亚洲男人的天堂2018av,欧美草比,久久久久久免费视频精选,国色天香在线看免费,久久久久亚洲av成人片仓井空

Inspired by branch-and-bound and cutting plane proofs in mixed-integer optimization and proof complexity, we develop a general approach via Hoffman's Helly systems. This helps to distill the main ideas behind optimality and infeasibility certificates in optimization. The first part of the paper formalizes the notion of a certificate and its size in this general setting. The second part of the paper establishes lower and upper bounds on the sizes of these certificates in various different settings. We show that some important techniques existing in the literature are purely combinatorial in nature and do not depend on any underlying geometric notions.

相關內容

This paper addresses theory and applications of $\ell_p$-based Laplacian regularization in semi-supervised learning. The graph $p$-Laplacian for $p>2$ has been proposed recently as a replacement for the standard ($p=2$) graph Laplacian in semi-supervised learning problems with very few labels, where Laplacian learning is degenerate. In the first part of the paper we prove new discrete to continuum convergence results for $p$-Laplace problems on $k$-nearest neighbor ($k$-NN) graphs, which are more commonly used in practice than random geometric graphs. Our analysis shows that, on $k$-NN graphs, the $p$-Laplacian retains information about the data distribution as $p\to \infty$ and Lipschitz learning ($p=\infty$) is sensitive to the data distribution. This situation can be contrasted with random geometric graphs, where the $p$-Laplacian forgets the data distribution as $p\to \infty$. We also present a general framework for proving discrete to continuum convergence results in graph-based learning that only requires pointwise consistency and monotonicity. In the second part of the paper, we develop fast algorithms for solving the variational and game-theoretic $p$-Laplace equations on weighted graphs for $p>2$. We present several efficient and scalable algorithms for both formulations, and present numerical results on synthetic data indicating their convergence properties. Finally, we conduct extensive numerical experiments on the MNIST, FashionMNIST and EMNIST datasets that illustrate the effectiveness of the $p$-Laplacian formulation for semi-supervised learning with few labels.

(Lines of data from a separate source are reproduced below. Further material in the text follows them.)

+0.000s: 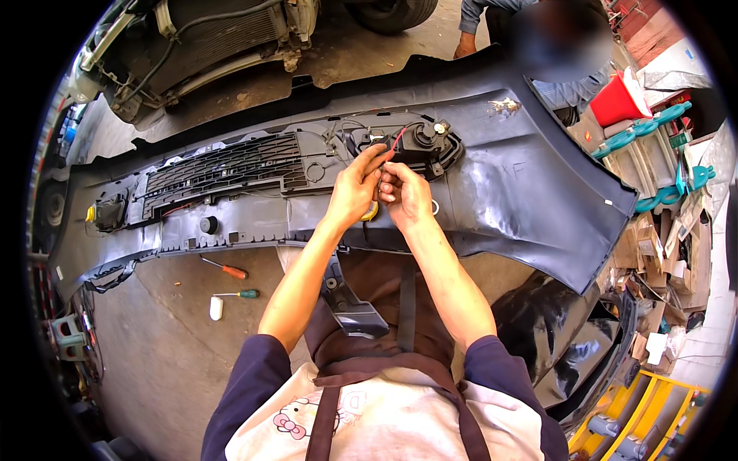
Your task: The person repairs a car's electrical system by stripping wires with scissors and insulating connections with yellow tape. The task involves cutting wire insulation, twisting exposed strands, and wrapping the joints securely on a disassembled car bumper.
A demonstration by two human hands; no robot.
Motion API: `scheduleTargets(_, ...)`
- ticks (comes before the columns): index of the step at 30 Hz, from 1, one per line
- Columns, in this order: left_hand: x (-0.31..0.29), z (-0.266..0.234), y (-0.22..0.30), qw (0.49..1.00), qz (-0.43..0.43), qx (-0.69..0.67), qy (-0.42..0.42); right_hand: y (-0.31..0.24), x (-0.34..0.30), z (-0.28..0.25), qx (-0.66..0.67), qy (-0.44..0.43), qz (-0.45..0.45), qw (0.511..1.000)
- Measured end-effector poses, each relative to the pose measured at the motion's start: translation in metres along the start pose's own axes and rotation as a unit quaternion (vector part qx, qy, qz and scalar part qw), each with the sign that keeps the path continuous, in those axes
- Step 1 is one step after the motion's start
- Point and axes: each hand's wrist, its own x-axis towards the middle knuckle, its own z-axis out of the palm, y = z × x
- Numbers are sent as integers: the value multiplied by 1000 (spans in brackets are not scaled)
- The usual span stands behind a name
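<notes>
A large black car bumper (500,184) lies with its inner side up across my front. My left hand (357,187) and my right hand (405,198) meet over it, fingertips pinched together on a thin red wire (398,140). The wire rises from between the fingers toward a dark lamp unit (425,138) set in the bumper. My fingers hide the wire's lower end. Beneath the hands, a yellow round object (370,211) shows only in part. To the left of the hands runs the bumper's black mesh grille (227,165).
An orange-handled screwdriver (234,271) and a green-handled one (247,293) lie on the floor at left. A black plastic bracket (350,303) lies by my lap. Another person's hand (465,46) is beyond the bumper. A red container (617,101) and cardboard (684,246) are at right.
</notes>
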Motion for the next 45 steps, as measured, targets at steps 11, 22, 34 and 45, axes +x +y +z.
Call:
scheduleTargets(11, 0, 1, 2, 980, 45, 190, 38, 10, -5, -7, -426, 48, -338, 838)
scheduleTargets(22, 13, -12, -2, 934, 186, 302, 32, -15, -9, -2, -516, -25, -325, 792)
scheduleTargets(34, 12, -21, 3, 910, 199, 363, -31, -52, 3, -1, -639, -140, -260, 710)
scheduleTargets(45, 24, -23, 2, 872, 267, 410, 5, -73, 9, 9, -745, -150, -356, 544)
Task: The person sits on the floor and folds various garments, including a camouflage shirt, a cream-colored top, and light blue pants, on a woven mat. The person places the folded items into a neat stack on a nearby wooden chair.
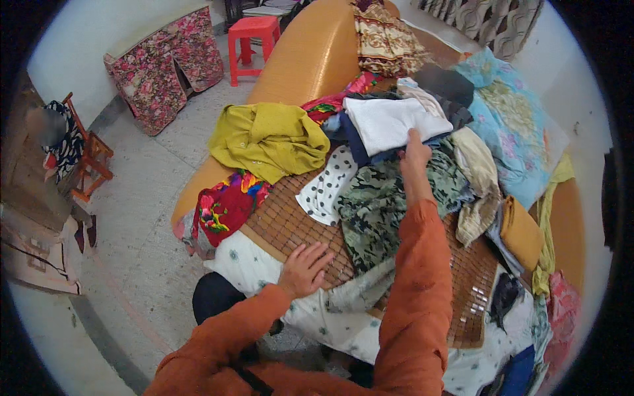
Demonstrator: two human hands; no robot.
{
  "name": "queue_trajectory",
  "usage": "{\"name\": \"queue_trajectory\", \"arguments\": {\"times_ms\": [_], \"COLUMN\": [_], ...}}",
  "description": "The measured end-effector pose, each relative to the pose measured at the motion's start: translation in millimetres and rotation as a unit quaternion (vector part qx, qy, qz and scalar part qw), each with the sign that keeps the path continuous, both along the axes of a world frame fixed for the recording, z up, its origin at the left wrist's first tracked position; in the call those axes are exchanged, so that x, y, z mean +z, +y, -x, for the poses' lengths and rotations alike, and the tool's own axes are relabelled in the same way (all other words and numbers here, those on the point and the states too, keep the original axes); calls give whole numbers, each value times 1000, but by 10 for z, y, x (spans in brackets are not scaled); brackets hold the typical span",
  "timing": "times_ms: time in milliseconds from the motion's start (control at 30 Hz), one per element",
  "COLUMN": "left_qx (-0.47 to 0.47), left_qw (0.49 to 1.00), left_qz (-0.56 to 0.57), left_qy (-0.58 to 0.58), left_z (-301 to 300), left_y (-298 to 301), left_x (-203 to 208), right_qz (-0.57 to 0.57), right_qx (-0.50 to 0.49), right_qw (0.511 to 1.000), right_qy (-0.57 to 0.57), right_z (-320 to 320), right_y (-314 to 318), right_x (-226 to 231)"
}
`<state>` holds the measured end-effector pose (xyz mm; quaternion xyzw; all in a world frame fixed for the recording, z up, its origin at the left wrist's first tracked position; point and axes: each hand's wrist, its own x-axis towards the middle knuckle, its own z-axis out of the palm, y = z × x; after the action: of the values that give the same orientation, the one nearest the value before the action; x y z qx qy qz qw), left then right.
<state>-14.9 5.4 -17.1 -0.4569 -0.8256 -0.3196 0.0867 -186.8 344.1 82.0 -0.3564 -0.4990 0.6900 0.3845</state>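
Sorting and folding look only part done. The white cloth (386,125) lies folded flat toward the far side of the mat (284,208), on top of a navy cloth (354,142); the right hand (415,162) has its near edge, thumb on top and fingers apparently tucked beneath. The left hand (304,270) rests on the mat's near edge, fingers a little spread, holding nothing. Also finished, by its neat shape, is the mustard cloth (525,234) at the mat's right edge. Much seems left: the camouflage cloth (373,211) sprawls rumpled over the mat's middle, with the dotted cloth (328,188) just left of it, and the cream shirt (477,175) lies loose toward the mat's right. The yellow shirt (267,138) is bunched beyond the mat's far left, the red cloth (221,210) crumpled at its left edge, and the blue sheet (508,125) heaped beyond its far right.
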Motion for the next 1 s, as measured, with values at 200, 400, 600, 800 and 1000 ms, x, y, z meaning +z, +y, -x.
{"name": "queue_trajectory", "arguments": {"times_ms": [200, 400, 600, 800, 1000], "left_qx": [25, 26, -19, -173, -118], "left_qw": [999, 996, 994, 955, 860], "left_qz": [-15, -26, -103, -125, -240], "left_qy": [32, 81, -29, -206, -434], "left_z": [-37, -96, -313, -1274, -1570], "left_y": [-21, 2, 132, 501, 663], "left_x": [-74, -116, 108, 463, 494], "right_qz": [36, 126, 119, 22, 253], "right_qx": [118, 11, -14, -29, 20], "right_qw": [990, 992, 993, 999, 956], "right_qy": [73, -22, -5, -1, 144], "right_z": [-2428, -4626, -5202, -5061, -5196], "right_y": [-551, -900, -1094, -1474, -1381], "right_x": [471, -461, -706, -810, -944]}}
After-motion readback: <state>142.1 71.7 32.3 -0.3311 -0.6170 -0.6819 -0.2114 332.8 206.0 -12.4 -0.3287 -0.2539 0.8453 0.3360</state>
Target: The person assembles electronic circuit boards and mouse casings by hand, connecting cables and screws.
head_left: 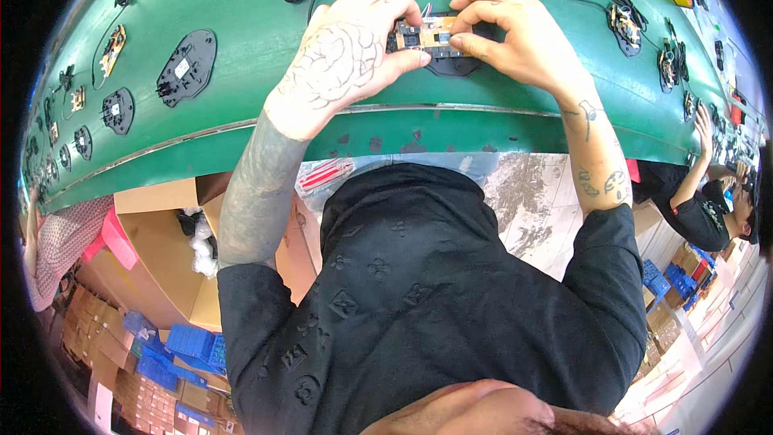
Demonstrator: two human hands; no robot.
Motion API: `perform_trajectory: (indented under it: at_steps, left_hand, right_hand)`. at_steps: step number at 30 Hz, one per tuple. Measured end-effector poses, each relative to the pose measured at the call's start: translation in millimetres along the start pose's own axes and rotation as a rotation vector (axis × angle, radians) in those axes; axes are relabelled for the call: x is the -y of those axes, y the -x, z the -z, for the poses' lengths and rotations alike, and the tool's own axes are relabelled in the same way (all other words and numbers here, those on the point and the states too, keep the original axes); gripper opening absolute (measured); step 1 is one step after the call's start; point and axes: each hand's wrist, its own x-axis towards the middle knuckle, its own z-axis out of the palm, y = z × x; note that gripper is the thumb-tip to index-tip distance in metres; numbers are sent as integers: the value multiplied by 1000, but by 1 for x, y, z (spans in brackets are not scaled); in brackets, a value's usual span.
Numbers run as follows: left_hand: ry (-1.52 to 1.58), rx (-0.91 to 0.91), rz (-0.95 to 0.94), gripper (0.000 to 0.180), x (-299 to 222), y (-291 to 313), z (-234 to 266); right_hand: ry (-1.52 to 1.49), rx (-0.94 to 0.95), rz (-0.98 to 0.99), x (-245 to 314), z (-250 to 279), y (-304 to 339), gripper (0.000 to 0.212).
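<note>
At the frame's upper centre, the tan circuit board (440, 35) lies over a black base shell (456, 67), long axis left to right, left hand (346, 52) and right hand (519, 39) equally near, clamped on opposite ends.

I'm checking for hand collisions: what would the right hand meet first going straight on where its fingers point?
The right hand would likely meet the tan circuit board first, seemingly touching it now; beyond lies the left hand. Depth is unclear.
</note>
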Motion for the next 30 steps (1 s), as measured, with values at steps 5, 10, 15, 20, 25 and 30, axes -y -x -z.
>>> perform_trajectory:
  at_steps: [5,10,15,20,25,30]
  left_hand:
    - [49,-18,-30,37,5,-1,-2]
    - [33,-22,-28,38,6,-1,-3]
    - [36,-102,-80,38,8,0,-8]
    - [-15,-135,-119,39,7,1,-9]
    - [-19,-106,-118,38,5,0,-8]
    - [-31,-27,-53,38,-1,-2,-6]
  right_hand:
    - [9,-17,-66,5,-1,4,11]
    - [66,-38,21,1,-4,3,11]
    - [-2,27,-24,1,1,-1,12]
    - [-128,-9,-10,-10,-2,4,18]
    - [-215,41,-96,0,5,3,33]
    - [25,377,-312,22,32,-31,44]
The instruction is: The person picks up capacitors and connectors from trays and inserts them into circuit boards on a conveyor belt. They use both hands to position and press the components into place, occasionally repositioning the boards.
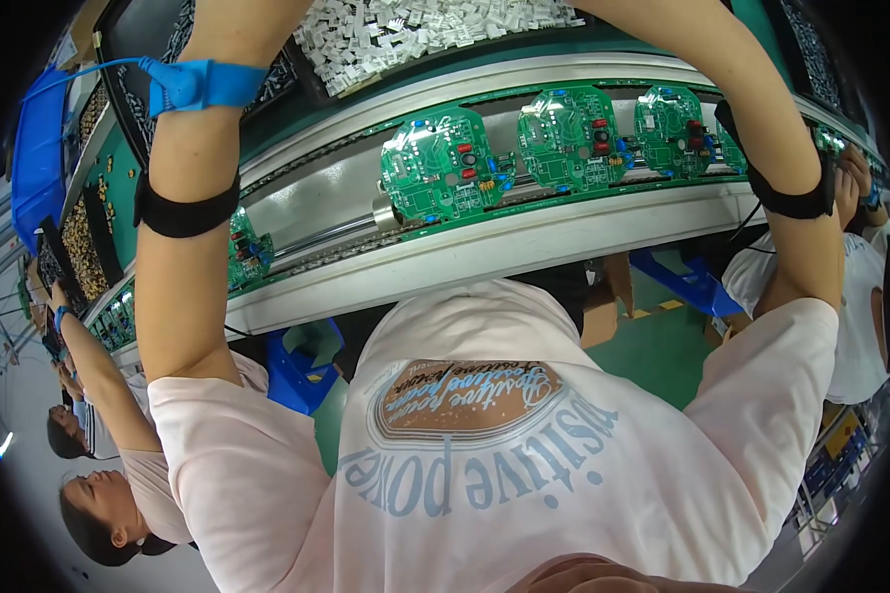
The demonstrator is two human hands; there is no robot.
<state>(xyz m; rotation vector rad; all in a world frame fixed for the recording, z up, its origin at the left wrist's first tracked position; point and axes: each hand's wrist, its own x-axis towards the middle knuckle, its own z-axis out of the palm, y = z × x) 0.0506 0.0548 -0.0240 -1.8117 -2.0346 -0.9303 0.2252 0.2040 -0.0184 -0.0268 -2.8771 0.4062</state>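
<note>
Both my forearms reach up past the top edge of the head view, so my hands and whatever they hold are out of the picture. My left forearm [203, 143] wears a blue wrist strap [208, 86] with a cord, and a black band [188, 210]. Another black band [789, 198] is round my right arm [752, 89]. Between the arms, a tray of white plastic connectors [396, 40] lies beyond the conveyor. Green circuit boards [440, 168] stand in a row on the conveyor, bearing red, blue and black components; another circuit board [569, 138] is further right.
The conveyor's pale metal rail [485, 237] runs across in front of my chest. Blue bins [302, 371] sit below it. At left are a blue bin [38, 148] and small tan parts [84, 242]. Co-workers are on both sides, one co-worker's hand [850, 183] at the line's right.
</note>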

In particular, we find that Lipschitz learning ($p=\infty$) performs well with very few labels on $k$-NN graphs, which experimentally validates our theoretical findings that Lipschitz learning retains information about the data distribution (the unlabeled data) on $k$-NN graphs.

Fitting geometric models onto outlier contaminated data is provably intractable. Many computer vision systems rely on random sampling heuristics to solve robust fitting, which do not provide optimality guarantees and error bounds. It is therefore critical to develop novel approaches that can bridge the gap between exact solutions that are costly, and fast heuristics that offer no quality assurances. In this paper, we propose a hybrid quantum-classical algorithm for robust fitting. Our core contribution is a novel robust fitting formulation that solves a sequence of integer programs and terminates with a global solution or an error bound. The combinatorial subproblems are amenable to a quantum annealer, which helps to tighten the bound efficiently. While our usage of quantum computing does not surmount the fundamental intractability of robust fitting, by providing error bounds our algorithm is a practical improvement over randomised heuristics. Moreover, our work represents a concrete application of quantum computing in computer vision. We present results obtained using an actual quantum computer (D-Wave Advantage) and via simulation. Source code: //github.com/dadung/HQC-robust-fitting

The filtering-clustering models, including trend filtering and convex clustering, have become an important source of ideas and modeling tools in machine learning and related fields. The statistical guarantee of optimal solutions in these models has been extensively studied yet the investigations on the computational aspect have remained limited. In particular, practitioners often employ the first-order algorithms in real-world applications and are impressed by their superior performance regardless of ill-conditioned structures of difference operator matrices, thus leaving open the problem of understanding the convergence property of first-order algorithms. This paper settles this open problem and contributes to the broad interplay between statistics and optimization by identifying a \textit{global error bound} condition, which is satisfied by a large class of dual filtering-clustering problems, and designing a class of \textit{generalized dual gradient ascent} algorithm, which is \textit{optimal} first-order algorithms in deterministic, finite-sum and online settings. Our results are new and help explain why the filtering-clustering models can be efficiently solved by first-order algorithms. We also provide the detailed convergence rate analysis for the proposed algorithms in different settings, shedding light on their potential to solve the filtering-clustering models efficiently. We also conduct experiments on real datasets and the numerical results demonstrate the effectiveness of our algorithms.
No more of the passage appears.